• [WHAT YOU WILL DO]
Omit the pictures and reproduce the rest of the listing exactly.

• [INPUT DATA]
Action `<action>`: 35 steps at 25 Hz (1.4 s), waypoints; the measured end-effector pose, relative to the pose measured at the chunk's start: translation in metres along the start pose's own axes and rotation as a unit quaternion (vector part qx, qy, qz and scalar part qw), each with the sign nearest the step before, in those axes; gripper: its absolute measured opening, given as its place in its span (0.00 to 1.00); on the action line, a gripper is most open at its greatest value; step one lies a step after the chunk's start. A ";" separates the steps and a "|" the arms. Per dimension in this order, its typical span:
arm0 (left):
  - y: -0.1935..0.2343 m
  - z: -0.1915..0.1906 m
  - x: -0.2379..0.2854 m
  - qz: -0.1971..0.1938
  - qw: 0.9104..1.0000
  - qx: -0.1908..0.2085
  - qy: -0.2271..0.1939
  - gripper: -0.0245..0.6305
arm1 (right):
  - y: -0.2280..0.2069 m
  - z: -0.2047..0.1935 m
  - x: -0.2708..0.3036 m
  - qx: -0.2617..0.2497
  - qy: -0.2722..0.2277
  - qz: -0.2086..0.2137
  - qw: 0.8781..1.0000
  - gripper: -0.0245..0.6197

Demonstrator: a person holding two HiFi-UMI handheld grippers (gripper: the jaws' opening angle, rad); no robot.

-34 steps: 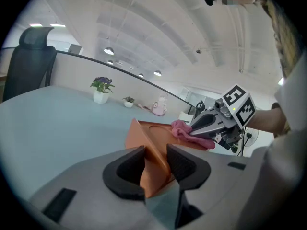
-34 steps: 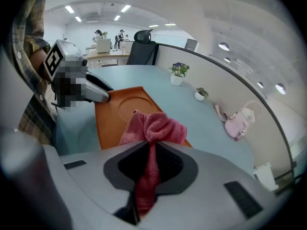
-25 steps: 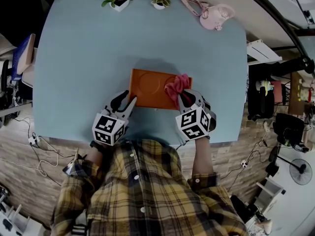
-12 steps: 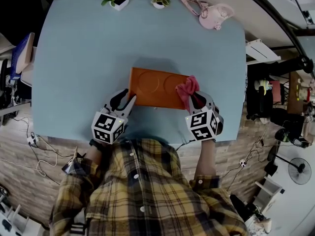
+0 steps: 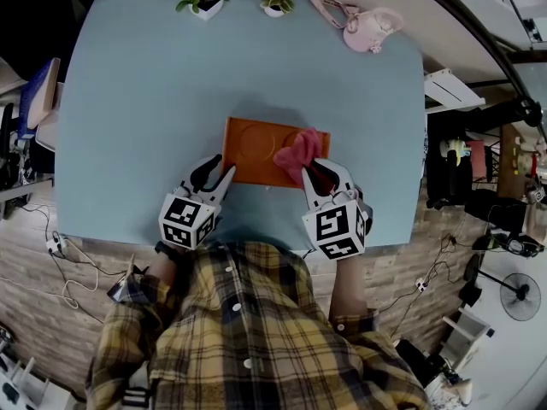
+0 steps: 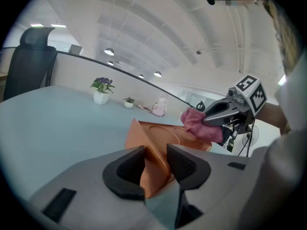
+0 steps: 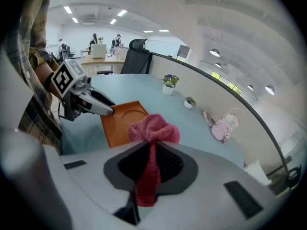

• [ANSWER AREA]
Action `<action>`: 35 steps at 25 Hz (1.4 s), waypoints; the measured end-effector pose, relative to the pose measured at the chunk's start: translation in metres along the start pose's own axes and rotation as a unit quaternion (vector part qx, qy, qz and scalar part qw), each with the sign nearest the step before, in those axes; gripper: its absolute measured opening, given as its place in its span (0.00 to 1.00); on the action line, a gripper is most open at its greatest value; step one lies a step after the chunk's start. A ";" separates the steps and a "|" the arms. Per dimension in this order, its typical span:
arm0 (left):
  - y: -0.1935..0.2343 m
  - z: -0.1915..0.1906 m
  - x: -0.2379..0.2854 m
  - qz: -0.1971..0.1938
  - qw: 0.9104..1.0000
  - qx: -0.1908..0.2085
  - qy: -0.2271..0.1939
  - gripper: -0.0245..0.6305
arm1 (right):
  - y: -0.2280..0.2069 m
  - z: -0.2047..0.1935 m
  - x: -0.2708..0.3036 m
  - qx: -0.2617..0.2497
  - qy: -0.2722..0.2277
  - qz: -0.2086..0.2137
  - qw: 0.8781..1.0000
  - gripper: -0.0245..0.6197

Demonstrator: a person holding two HiFi-UMI handheld grippers (gripper: the jaws' opening angle, rad); no robot.

-34 steps: 
-34 steps: 
-25 steps: 
-12 steps: 
+0 steps: 
+0 steps: 
+0 steps: 

The response to the exercise is now complete.